Mr Brosnan asked a producer friend to help him finish the documentary. Once again, the dig ran into permit trouble.

But in 2012, at long last, a camera crew was on hand as the archaeological firm Applied Earthworks excavated one of DeMille’s sphinxes. The sequence will make up the finale of the film, while the sphinx fragments are now on display at the Dunes Centre, alongside other items recovered from the sand, such as fake ancient coins, the remnants of a box of Eastman Kodak celluloid and several bottles of cough medicine: the preferred tipple of the Prohibition era.

“In this country we’ve saved very little of our motion picture heritage,” Mr Brosnan said.

“Half of the movies made before 1950 don’t exist any more. Ninety-five per cent of the silent films made in the US are gone.

“As for artefacts from that era, there’s almost nothing. But DeMille buried enough in the Guadalupe dunes to fill several museums.”

Mr Jenzen and Mr Brosnan both say they hope the discovery will bring more tourism to Guadalupe, a poor agricultural community with a per capita income of only $13,000 (£8,600). The town’s only cinema was boarded up long ago. But the number of visitors to the tiny Dunes Centre, drawn by the publicity around the DeMille project, has grown “exponentially” in recent years, said Mr Jenzen.

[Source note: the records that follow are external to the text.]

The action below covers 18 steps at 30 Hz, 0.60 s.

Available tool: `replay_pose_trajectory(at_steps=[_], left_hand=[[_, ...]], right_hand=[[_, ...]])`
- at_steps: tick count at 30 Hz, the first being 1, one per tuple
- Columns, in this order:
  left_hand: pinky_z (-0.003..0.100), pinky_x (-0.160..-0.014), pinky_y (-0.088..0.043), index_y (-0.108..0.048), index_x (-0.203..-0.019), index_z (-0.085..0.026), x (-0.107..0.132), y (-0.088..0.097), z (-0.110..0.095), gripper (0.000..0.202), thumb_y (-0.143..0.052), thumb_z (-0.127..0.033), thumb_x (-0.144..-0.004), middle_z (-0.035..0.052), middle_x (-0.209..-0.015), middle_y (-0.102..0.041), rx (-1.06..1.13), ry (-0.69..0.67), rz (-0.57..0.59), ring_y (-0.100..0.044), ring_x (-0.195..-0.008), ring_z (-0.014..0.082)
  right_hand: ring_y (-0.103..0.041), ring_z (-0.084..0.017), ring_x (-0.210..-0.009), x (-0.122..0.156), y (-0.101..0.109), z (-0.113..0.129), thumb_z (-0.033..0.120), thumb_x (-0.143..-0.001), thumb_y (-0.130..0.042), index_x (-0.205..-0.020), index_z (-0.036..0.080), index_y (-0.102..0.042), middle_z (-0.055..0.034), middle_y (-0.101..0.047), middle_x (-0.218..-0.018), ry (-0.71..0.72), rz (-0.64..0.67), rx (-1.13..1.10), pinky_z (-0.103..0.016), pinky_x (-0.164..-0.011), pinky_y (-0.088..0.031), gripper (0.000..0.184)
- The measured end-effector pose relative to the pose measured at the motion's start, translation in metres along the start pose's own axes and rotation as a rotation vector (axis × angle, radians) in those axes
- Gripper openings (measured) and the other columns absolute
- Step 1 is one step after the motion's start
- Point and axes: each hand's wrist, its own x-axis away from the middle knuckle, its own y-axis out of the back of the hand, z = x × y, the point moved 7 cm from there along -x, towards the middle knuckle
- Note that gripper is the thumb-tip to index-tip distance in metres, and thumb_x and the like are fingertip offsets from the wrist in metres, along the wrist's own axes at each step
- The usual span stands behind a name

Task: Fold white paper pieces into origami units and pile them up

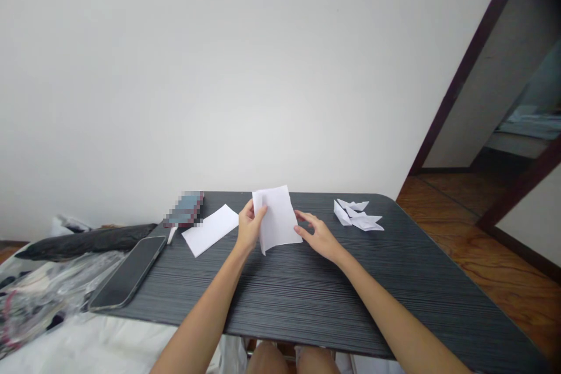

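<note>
A creased white sheet of paper [280,216] is raised over the dark table, with a narrow fold along its left side. My left hand [250,227] grips that folded side, thumb in front and fingers behind. At the right edge of the sheet is my right hand [319,238]; its thumb overlaps the edge and its fingertips meet it, in a light hold. A folded white paper [211,230] lies to the left of my left hand. Beyond my right hand, several folded pointed paper pieces [357,214] lie in a loose group.
The dark table [307,298] stands against a white wall [263,70]. A smartphone [129,272] lies at its left edge, and a partly pixelated object [186,208] sits at the back left. Plastic bags [65,283] and a black wrapped bundle [92,241] lie left of the table.
</note>
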Motion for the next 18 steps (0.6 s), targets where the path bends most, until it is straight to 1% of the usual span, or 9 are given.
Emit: replay_pose_trajectory(at_steps=[1,3,6,8,10,13,15,18], left_hand=[[0.029,-0.073,-0.044,-0.053,-0.101,-0.013,0.001,-0.005,0.004,0.039,-0.055,-0.036,-0.069,0.0082,-0.096,-0.061,0.053,0.033,0.028,-0.056,-0.088,0.0205],[0.029,-0.073,-0.044,-0.054,-0.102,-0.014,0.005,-0.013,0.010,0.039,-0.056,-0.036,-0.069,0.0076,-0.093,-0.062,0.123,0.087,0.083,-0.057,-0.085,0.0197],[0.029,-0.072,-0.044,-0.054,-0.105,-0.014,0.009,-0.023,0.015,0.041,-0.055,-0.037,-0.071,0.0076,-0.091,-0.063,0.165,0.137,0.176,-0.058,-0.081,0.0185],[0.029,-0.071,-0.044,-0.055,-0.104,-0.013,0.010,-0.026,0.015,0.041,-0.054,-0.038,-0.071,0.0079,-0.090,-0.064,0.131,0.133,0.214,-0.058,-0.080,0.0187],[0.028,-0.070,-0.044,-0.058,-0.100,-0.012,0.009,-0.025,0.014,0.040,-0.054,-0.039,-0.072,0.0077,-0.087,-0.064,0.062,0.109,0.238,-0.057,-0.079,0.0188],[0.026,-0.064,-0.043,-0.062,-0.091,-0.011,0.007,-0.023,0.016,0.035,-0.052,-0.039,-0.073,0.0060,-0.080,-0.064,-0.024,0.087,0.259,-0.056,-0.072,0.0172],[0.024,-0.060,-0.042,-0.063,-0.085,-0.011,0.006,-0.021,0.020,0.032,-0.051,-0.039,-0.073,0.0043,-0.073,-0.063,-0.051,0.087,0.249,-0.055,-0.067,0.0155],[0.023,-0.055,-0.041,-0.063,-0.077,-0.011,0.002,-0.016,0.030,0.032,-0.051,-0.040,-0.072,0.0026,-0.063,-0.061,-0.082,0.104,0.195,-0.054,-0.062,0.0147]], right_hand=[[-0.052,-0.020,-0.090,0.001,-0.006,0.001,0.039,-0.072,-0.051,-0.109,0.018,-0.054,-0.0074,-0.058,-0.103,-0.022,0.019,-0.069,-0.034,-0.078,-0.040,0.042],[-0.056,-0.020,-0.077,0.002,-0.013,-0.004,0.042,-0.071,-0.051,-0.093,0.014,-0.062,-0.0072,-0.064,-0.087,-0.110,0.015,-0.209,-0.032,-0.067,-0.044,0.037],[-0.056,-0.018,-0.057,0.003,-0.010,-0.017,0.047,-0.069,-0.052,-0.071,0.011,-0.065,-0.0051,-0.065,-0.065,-0.244,-0.065,-0.353,-0.028,-0.050,-0.042,0.039],[-0.055,-0.017,-0.053,0.004,-0.004,-0.027,0.049,-0.066,-0.055,-0.064,0.011,-0.064,-0.0038,-0.064,-0.059,-0.295,-0.133,-0.417,-0.026,-0.047,-0.041,0.039],[-0.056,-0.018,-0.053,0.004,0.001,-0.035,0.049,-0.064,-0.057,-0.062,0.012,-0.063,-0.0036,-0.064,-0.059,-0.329,-0.186,-0.498,-0.027,-0.047,-0.042,0.038],[-0.058,-0.019,-0.055,0.004,0.004,-0.042,0.049,-0.062,-0.059,-0.063,0.012,-0.064,-0.0051,-0.065,-0.063,-0.366,-0.218,-0.591,-0.029,-0.050,-0.044,0.037],[-0.059,-0.020,-0.058,0.005,0.003,-0.044,0.050,-0.060,-0.060,-0.065,0.012,-0.065,-0.0059,-0.066,-0.065,-0.384,-0.224,-0.605,-0.030,-0.051,-0.045,0.038],[-0.059,-0.022,-0.061,0.006,0.001,-0.045,0.050,-0.059,-0.061,-0.070,0.012,-0.066,-0.0060,-0.066,-0.065,-0.392,-0.238,-0.606,-0.031,-0.052,-0.046,0.040]])
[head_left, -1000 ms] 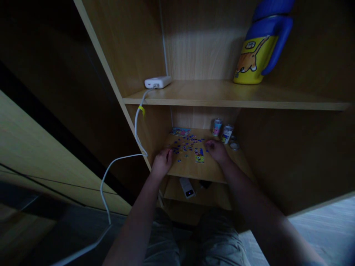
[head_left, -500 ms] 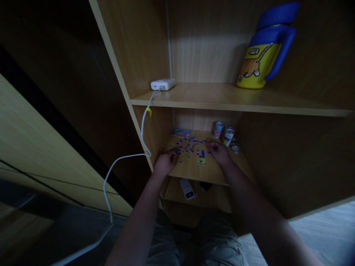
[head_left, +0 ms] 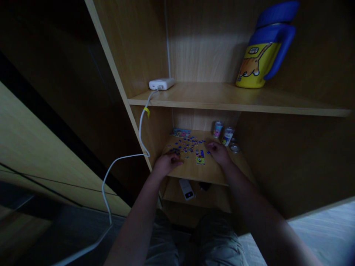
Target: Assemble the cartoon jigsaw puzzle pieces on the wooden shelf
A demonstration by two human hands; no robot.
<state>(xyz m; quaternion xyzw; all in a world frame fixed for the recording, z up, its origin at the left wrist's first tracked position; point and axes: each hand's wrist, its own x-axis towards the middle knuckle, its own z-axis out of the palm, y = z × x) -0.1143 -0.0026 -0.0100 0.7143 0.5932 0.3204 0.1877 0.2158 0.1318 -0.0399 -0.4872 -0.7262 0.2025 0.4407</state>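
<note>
Many small blue and multicoloured jigsaw puzzle pieces lie scattered on the lower shelf. My left hand rests over their near left edge, thumb and fingers apart around the loose pieces there; I see nothing held in it. To the right, my right hand hovers by the shelf with its fingers curled together, and what is in them, if anything, is hidden. Between the hands lies a joined puzzle section in blue and yellow. Another joined strip with cartoon figures lies at the back left.
Two printed tins stand at the back right, beside round metal lids. Above, the upper shelf holds a white power bank with a hanging cable and a blue-yellow jug. A phone-like device lies below.
My left hand has moved slightly right and nearer, its thumb stretching out over a loose piece that showed before. My right hand stays almost where it was.
</note>
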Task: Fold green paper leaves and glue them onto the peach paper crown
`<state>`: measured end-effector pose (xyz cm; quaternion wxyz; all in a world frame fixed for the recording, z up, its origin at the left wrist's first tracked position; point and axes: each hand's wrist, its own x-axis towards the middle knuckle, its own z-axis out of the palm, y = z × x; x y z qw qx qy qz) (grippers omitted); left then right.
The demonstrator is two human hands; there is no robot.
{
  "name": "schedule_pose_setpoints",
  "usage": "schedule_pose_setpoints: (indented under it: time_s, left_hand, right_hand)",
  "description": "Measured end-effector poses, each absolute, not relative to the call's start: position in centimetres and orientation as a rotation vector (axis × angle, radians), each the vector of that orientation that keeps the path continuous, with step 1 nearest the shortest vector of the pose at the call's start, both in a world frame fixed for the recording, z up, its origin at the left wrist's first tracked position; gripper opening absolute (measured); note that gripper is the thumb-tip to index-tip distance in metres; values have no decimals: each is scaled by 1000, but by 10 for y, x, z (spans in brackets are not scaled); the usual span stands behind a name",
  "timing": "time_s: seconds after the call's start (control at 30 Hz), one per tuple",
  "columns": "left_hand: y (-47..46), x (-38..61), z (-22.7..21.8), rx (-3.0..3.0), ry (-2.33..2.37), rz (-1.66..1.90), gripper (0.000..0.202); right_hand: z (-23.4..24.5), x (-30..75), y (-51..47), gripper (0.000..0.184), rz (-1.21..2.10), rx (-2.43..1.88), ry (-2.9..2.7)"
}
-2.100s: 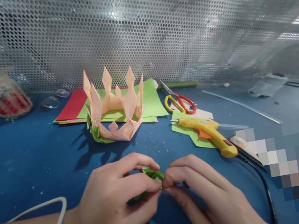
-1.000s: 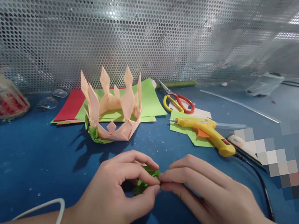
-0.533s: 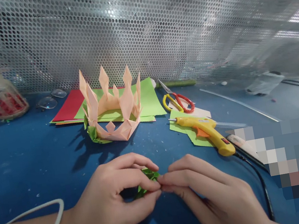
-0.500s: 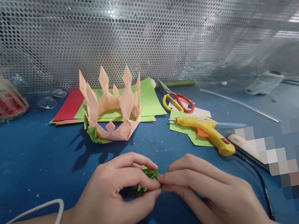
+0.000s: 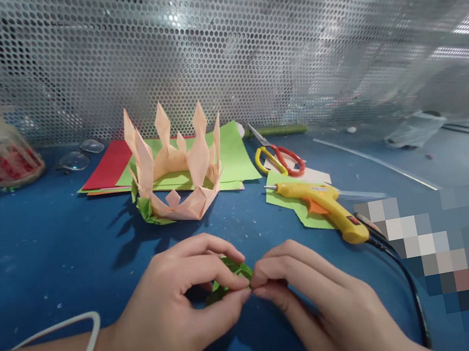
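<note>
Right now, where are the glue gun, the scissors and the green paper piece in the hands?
glue gun (image 5: 319,204), head view, on the yellow body by the orange trigger.
scissors (image 5: 290,159), head view, on the red handle loop.
green paper piece (image 5: 229,273), head view, on the folded part showing between the fingertips.

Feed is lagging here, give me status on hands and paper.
Left hand and right hand both pinch small green folded paper. Fingertips meet over blue table. Nothing between them.

A blue bench (image 5: 49,256), flecked with paper scraps, runs back to a perforated metal screen (image 5: 238,41) glinting under bright light.
</note>
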<state>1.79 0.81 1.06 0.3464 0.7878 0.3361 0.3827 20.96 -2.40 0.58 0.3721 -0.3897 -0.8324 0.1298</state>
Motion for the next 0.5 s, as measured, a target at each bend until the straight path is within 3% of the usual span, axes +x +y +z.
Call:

Bruce Cardozo, whose discovery of that fateful paragraph first set the project in motion, and who shot many of the original interviews for the documentary, remained in the film industry, working in visual effects for movies including Captain America and The Avengers. Sadly, he died unexpectedly several months ago, just before the film’s final cut was completed.

More than 30 years in the making – or more than 90 years, depending on your perspective – Brosnan’s film, The Lost City of Cecil B DeMille, is now being submitted to film festivals. “We got a sphinx out of the ground,” he said, “and this chapter of my life is finally finished.”